TASK DESCRIPTION
The answer is to be all of the data below, reproduced exactly.
(INFORMATION SHOWN begins)
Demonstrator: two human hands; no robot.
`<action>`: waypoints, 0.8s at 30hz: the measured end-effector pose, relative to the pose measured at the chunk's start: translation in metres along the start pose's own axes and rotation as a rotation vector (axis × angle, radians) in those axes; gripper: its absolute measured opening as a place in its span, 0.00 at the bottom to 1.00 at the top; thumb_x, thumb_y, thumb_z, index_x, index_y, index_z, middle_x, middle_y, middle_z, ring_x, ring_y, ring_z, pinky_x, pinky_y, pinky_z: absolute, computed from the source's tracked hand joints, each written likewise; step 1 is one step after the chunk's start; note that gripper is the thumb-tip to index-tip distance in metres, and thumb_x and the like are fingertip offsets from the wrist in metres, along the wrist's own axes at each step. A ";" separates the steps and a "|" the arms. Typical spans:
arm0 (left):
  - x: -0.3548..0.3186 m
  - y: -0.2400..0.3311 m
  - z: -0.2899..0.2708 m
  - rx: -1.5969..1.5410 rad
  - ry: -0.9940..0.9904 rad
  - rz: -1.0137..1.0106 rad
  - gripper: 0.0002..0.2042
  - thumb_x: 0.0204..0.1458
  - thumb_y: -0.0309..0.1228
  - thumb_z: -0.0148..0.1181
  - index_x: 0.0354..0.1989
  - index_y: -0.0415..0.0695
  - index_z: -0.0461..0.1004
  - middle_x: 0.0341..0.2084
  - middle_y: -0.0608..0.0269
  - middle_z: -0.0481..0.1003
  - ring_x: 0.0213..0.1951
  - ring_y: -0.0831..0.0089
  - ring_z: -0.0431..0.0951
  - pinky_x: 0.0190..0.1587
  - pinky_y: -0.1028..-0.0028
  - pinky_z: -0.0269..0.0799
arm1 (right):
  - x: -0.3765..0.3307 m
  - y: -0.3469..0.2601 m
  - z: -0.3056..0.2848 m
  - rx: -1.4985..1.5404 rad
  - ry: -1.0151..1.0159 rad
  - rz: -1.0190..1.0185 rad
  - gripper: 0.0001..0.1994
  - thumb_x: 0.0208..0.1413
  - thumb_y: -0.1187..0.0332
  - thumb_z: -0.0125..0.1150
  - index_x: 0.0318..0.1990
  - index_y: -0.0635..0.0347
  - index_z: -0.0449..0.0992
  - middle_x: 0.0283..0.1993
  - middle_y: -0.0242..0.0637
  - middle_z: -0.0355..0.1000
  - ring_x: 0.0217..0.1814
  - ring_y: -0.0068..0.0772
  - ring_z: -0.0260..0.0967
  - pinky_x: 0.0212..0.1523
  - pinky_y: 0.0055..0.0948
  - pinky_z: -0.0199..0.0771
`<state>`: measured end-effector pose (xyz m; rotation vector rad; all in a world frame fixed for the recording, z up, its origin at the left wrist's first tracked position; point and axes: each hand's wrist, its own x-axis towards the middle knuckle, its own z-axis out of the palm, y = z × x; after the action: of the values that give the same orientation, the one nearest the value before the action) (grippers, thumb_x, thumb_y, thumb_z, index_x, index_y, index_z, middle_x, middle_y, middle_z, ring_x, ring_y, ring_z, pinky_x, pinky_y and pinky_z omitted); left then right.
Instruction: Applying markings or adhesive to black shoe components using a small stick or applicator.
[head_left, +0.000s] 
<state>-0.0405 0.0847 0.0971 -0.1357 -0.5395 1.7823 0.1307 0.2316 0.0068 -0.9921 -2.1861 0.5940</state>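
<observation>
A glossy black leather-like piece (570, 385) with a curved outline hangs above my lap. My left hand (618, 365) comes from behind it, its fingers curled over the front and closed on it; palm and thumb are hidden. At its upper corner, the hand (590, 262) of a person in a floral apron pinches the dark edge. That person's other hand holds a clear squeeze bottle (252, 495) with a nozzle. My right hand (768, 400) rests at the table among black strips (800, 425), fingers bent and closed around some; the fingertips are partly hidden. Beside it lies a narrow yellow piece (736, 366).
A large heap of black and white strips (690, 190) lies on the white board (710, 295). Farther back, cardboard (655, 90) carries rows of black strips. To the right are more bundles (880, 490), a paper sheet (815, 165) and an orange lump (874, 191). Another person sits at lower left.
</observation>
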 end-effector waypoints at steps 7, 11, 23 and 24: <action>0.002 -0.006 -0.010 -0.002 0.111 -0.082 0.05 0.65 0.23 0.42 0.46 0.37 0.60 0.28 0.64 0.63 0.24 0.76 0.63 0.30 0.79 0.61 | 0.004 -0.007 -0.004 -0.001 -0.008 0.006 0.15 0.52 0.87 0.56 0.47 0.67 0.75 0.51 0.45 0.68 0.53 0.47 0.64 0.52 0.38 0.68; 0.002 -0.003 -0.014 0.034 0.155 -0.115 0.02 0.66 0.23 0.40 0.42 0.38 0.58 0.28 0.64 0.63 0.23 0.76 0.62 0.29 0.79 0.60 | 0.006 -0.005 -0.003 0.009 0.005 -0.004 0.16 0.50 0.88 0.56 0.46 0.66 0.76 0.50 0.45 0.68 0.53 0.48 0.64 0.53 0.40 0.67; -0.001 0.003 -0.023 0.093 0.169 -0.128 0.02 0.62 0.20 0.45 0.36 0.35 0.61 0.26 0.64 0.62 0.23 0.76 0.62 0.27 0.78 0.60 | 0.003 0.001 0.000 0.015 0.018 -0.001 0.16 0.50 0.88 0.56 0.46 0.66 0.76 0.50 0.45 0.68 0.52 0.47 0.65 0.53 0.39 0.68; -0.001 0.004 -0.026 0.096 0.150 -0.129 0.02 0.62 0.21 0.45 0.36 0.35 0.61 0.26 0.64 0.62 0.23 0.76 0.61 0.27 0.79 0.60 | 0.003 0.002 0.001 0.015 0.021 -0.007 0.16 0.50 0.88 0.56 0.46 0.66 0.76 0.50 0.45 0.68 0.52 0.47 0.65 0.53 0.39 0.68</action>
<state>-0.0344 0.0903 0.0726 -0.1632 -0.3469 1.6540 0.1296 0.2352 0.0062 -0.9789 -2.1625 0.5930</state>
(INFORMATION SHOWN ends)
TASK SOLUTION
Demonstrator: two human hands; no robot.
`<action>`: waypoints, 0.8s at 30hz: the measured end-effector pose, relative to the pose measured at the chunk's start: translation in metres along the start pose's own axes and rotation as a rotation vector (axis × angle, radians) in those axes; gripper: its absolute measured opening as a place in its span, 0.00 at the bottom to 1.00 at the top; thumb_x, thumb_y, thumb_z, index_x, index_y, index_z, middle_x, middle_y, middle_z, ring_x, ring_y, ring_z, pinky_x, pinky_y, pinky_z: absolute, computed from the source's tracked hand joints, each written likewise; step 1 is one step after the chunk's start; note that gripper is the thumb-tip to index-tip distance in metres, and thumb_x and the like are fingertip offsets from the wrist in metres, along the wrist's own axes at each step. A ";" separates the steps and a "|" the arms. Typical spans:
arm0 (left):
  - x: -0.3548..0.3186 m
  - y: -0.2400..0.3311 m
  - z: -0.2899..0.2708 m
  - rx: -1.5969..1.5410 rad
  - ry: -0.9940..0.9904 rad
  - rz: -1.0137..1.0106 rad
  - gripper: 0.0002..0.2042
  - thumb_x: 0.0204..0.1458
  - thumb_y: -0.0309..0.1228
  - thumb_z: -0.0148..0.1181
  - index_x: 0.0354..0.1989
  - index_y: -0.0415..0.0695
  - index_z: -0.0461..0.1004
  - middle_x: 0.0341..0.2084
  - middle_y: -0.0608..0.0269
  - middle_z: -0.0481..0.1003
  - ring_x: 0.0213..0.1951
  - ring_y: -0.0831..0.0089
  - ring_z: -0.0431..0.0951
  - pinky_x: 0.0190..0.1587
  - pinky_y: -0.1028..-0.0028
  - pinky_z: -0.0269..0.0799
arm1 (right):
  - x: -0.3765..0.3307 m
  - y: -0.3469..0.2601 m
  - z: -0.3056..0.2848 m
  - rx: -1.4985..1.5404 rad
  - ry: -1.0151..1.0159 rad
  - rz: -1.0190..1.0185 rad
  - gripper: 0.0001..0.1994
  - thumb_x: 0.0208..0.1413
  - thumb_y: -0.1187..0.0332
  - thumb_z: -0.0125..0.1150
  - index_x: 0.0318..0.1990
  - index_y: -0.0635..0.0347
  - index_z: -0.0449..0.0992
  - middle_x: 0.0283..0.1993
  - middle_y: -0.0242..0.0637
  - middle_z: -0.0355..0.1000
  - ring_x: 0.0217..0.1814
  - ring_y: -0.0068..0.0772
  - ring_z: -0.0260..0.0967
  - pinky_x: 0.0212..0.1523
  - pinky_y: 0.0055..0.0948
  - pinky_z: -0.0199..0.0771
`<state>`: measured end-effector pose (xyz m; rotation vector rad; all in a world frame fixed for the recording, z up, its origin at the left wrist's first tracked position; point and axes: each hand's wrist, its own x-axis towards the middle knuckle, its own z-axis out of the palm, y = z × x; after the action: of the values that give the same orientation, the one nearest the value before the action) (grippers, thumb_x, thumb_y, thumb_z, index_x, index_y, index_z, middle_x, middle_y, middle_z, ring_x, ring_y, ring_z, pinky_x, pinky_y and pinky_z omitted); left then right.
Instruction: Applying markings or adhesive to black shoe components using a small stick or applicator.
[head_left, +0.000s] 
<state>-0.0405 0.0847 0.0971 -0.1357 -0.5395 1.7823 0.1307 0.2316 0.0068 -0.9921 -2.1861 0.5940</state>
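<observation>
A glossy black leather-like piece (570, 385) with a curved outline hangs above my lap. My left hand (618, 365) comes from behind it, its fingers curled over the front and closed on it; palm and thumb are hidden. At its upper corner, the hand (590, 262) of a person in a floral apron pinches the dark edge. That person's other hand holds a clear squeeze bottle (252, 495) with a nozzle. My right hand (768, 400) rests at the table among black strips (800, 425), fingers bent and closed around some; the fingertips are partly hidden. Beside it lies a narrow yellow piece (736, 366).
A large heap of black and white strips (690, 190) lies on the white board (710, 295). Farther back, cardboard (655, 90) carries rows of black strips. To the right are more bundles (880, 490), a paper sheet (815, 165) and an orange lump (874, 191). Another person sits at lower left.
</observation>
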 end-effector waypoints at steps 7, 11, 23 and 24: <action>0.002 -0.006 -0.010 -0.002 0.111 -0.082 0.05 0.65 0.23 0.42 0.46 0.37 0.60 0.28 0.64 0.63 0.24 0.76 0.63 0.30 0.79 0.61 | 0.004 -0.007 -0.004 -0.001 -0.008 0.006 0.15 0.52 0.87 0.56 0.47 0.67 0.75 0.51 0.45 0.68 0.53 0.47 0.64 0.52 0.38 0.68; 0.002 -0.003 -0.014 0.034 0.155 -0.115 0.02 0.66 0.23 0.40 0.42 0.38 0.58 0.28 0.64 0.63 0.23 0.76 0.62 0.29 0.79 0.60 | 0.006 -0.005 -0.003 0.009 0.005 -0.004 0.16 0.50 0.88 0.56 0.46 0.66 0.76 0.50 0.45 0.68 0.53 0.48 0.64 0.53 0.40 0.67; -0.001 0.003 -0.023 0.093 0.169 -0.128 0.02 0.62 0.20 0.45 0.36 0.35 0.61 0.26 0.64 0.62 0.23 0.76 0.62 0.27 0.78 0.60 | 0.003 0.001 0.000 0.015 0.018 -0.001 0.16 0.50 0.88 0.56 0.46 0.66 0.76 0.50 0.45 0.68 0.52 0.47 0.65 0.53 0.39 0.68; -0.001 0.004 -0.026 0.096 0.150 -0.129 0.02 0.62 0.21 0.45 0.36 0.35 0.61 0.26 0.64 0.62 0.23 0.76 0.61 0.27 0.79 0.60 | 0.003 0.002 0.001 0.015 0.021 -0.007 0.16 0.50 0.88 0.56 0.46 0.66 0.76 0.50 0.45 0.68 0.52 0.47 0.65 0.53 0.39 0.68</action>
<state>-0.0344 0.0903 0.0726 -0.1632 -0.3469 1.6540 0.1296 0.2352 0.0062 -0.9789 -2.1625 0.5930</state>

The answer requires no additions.